Porcile, a quarant’anni dalla morte del poeta, oggi che tutti ne rievocano le gesta, i trascorsi, come se ci fosse qualcosa da festeggiare, da piroette e lustrini, ha finalmente respiro nazionale. Porcile è un’allegoria delle scelte controverse e della fine ingloriosa di PPP. Il sesso come ossesso e ossessione, fulcro attorno al quale erigere esistenze, fanatismo ed eccessi, perno di esagerazioni e abusi, giustificazione e protesta. Un grande magma da digerire sublimato. Un Pasolini sobrio e ripulito, troppo, con luci abbaglianti alla Bob Wilson, come se fossimo nella camera d’obitorio, liscio, senza linfa, senza la carne e le sensazioni di sporco, imperfetto, livido, unto, viscido, appiccicoso delle quali sono intrise le sue opere, le sue righe, i suoi ciak. Dov’è il Valerio Binasco che abbiamo apprezzato più ne La tempesta, che nel Mercante di Venezia a dir la verità, quello fresco, poetico, divertente e profondo, leggero e giocoso, brillante di pennellate e tocchi? Qui, in questa melassa tragica ma velata di una patina ammorbante di rassegnazione, di pop pulito, appare la maglietta di Che Guevara (che all’epoca della scrittura del testo non era ancora stato ucciso), e un paio di canzonette e motivetti glam.
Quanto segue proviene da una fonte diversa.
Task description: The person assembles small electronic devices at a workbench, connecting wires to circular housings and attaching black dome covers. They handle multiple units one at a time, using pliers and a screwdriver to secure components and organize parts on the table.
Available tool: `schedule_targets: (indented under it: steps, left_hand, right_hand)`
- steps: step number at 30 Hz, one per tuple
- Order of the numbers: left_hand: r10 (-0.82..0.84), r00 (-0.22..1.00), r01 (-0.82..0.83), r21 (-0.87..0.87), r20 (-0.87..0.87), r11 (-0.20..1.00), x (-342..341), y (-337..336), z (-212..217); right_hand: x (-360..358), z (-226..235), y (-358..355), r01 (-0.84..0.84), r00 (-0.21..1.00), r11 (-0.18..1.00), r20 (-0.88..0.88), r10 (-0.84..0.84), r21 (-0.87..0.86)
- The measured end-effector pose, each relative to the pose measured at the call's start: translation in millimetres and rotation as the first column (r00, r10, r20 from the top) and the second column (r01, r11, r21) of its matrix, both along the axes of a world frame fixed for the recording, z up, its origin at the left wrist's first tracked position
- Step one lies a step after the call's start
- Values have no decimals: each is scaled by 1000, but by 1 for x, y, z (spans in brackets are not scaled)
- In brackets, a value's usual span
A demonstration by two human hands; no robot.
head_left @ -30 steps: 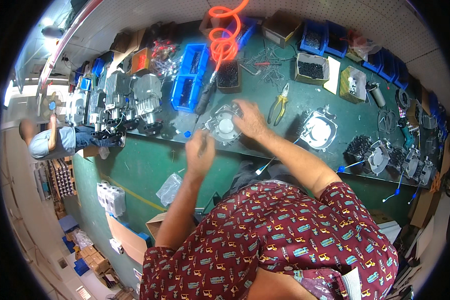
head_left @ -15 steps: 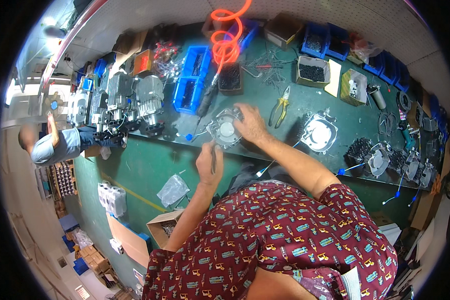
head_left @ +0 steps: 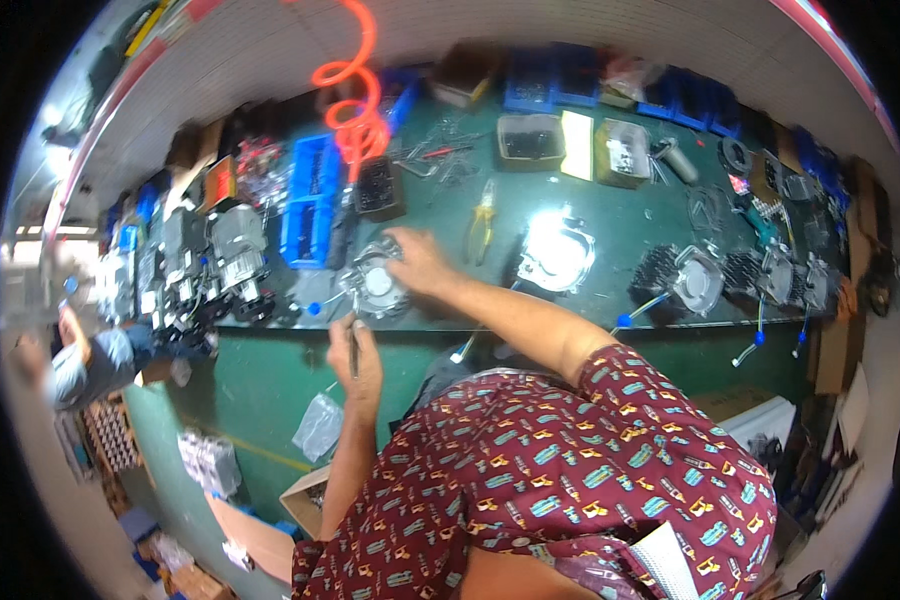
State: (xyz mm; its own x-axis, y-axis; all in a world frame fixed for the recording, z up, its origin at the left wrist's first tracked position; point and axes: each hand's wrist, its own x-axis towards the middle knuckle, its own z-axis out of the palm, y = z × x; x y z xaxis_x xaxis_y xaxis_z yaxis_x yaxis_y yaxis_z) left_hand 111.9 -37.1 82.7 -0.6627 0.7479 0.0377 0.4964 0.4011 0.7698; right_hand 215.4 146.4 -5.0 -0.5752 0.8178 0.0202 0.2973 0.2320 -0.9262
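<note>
Left of the frame's centre, a round metal casting (head_left: 378,284) lies on the green bench (head_left: 610,215), near its front edge. The person's right hand (head_left: 420,262) reaches over its upper-right rim; whether the fingers grip it or merely press cannot be told. The left hand (head_left: 365,372), just below, pinches a slim dark tool (head_left: 354,355) between thumb and fingers, its upper end close to the casting's lower-left edge; blur hides whether they touch. A blue connector (head_left: 315,309) lies just left of the casting, and yellow-handled pliers (head_left: 482,225) lie apart, near the frame's centre. The step in hand seems to be detail work at that lower-left edge, one hand bracing and the other tooling. The next move there would call for a firm brace and a well-aimed tip.
</note>
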Motion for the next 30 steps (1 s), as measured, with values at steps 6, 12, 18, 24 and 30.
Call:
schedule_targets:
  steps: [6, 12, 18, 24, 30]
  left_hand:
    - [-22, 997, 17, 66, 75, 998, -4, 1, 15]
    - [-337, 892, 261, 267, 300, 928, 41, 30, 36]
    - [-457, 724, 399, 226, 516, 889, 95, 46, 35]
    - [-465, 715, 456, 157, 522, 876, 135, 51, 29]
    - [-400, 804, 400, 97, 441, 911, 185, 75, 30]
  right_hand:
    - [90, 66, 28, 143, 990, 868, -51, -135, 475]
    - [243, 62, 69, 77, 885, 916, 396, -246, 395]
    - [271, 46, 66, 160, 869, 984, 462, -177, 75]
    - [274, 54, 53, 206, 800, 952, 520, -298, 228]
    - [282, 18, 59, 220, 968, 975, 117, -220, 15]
Qui le caratterizzazioni marcate dei vari personaggi, chi con l’erre moscia, chi sembrava il primo Paolo Villaggio mixato al cattivo di 007, rischiano pericolosamente di scivolare sulla classica buccia di banana con il rapporto tra i due giovani, che sempre urlano troppo però, Julian (cappello grunge, capelli mesciati, depresso come un emo) e Ida (bambina isterica punk sbraitante), che si avvicina al duo Amleto-Ofelia per slittare in Romeo e Giulietta, forse la materia più congegnale per il regista formatosi allo Stabile di Genova. Molto burattineschi nella risate eccessive come nei pianti forzati. Un Pasolini cechoviano ha senso?
Tra tutte le figure che sfiorano il macchiettistico, nette e lineari, in mezzo a tante sinusoidi e parabole e curve e iperboli, è l’elegante Fulvio Cauteruccio, che arriva pirandelliano, taglia la scena, la punteggia, la scuote, la inchioda e la ferisce come segno di Zorro. Il suo passaggio, anche quando immobile, è corposo e di peso, di sostanza e materico, è e non appare. Come interessante l’idea del sipario di luce (concepito da Lorenzo Banci) che si chiude e apre per piccoli cambi scena in penombra. A tratti floscio e moscio, non si scorge la forza dirompente, provocatoria e dissacrante, disturbatrice e clamorosa, di rottura degli schemi e dello status quo, di rivolta e ribaltamento, di PPP. Avrebbe apprezzato? Altro giro, altra corsa. E adesso, la domanda sorge spontanea: che fine farà la compagnia stabile di uno Stabile che stabile non lo è più? “Trallallero, trallallà”?
Visto al Teatro Metastasio di Prato, il 12 novembre 2015.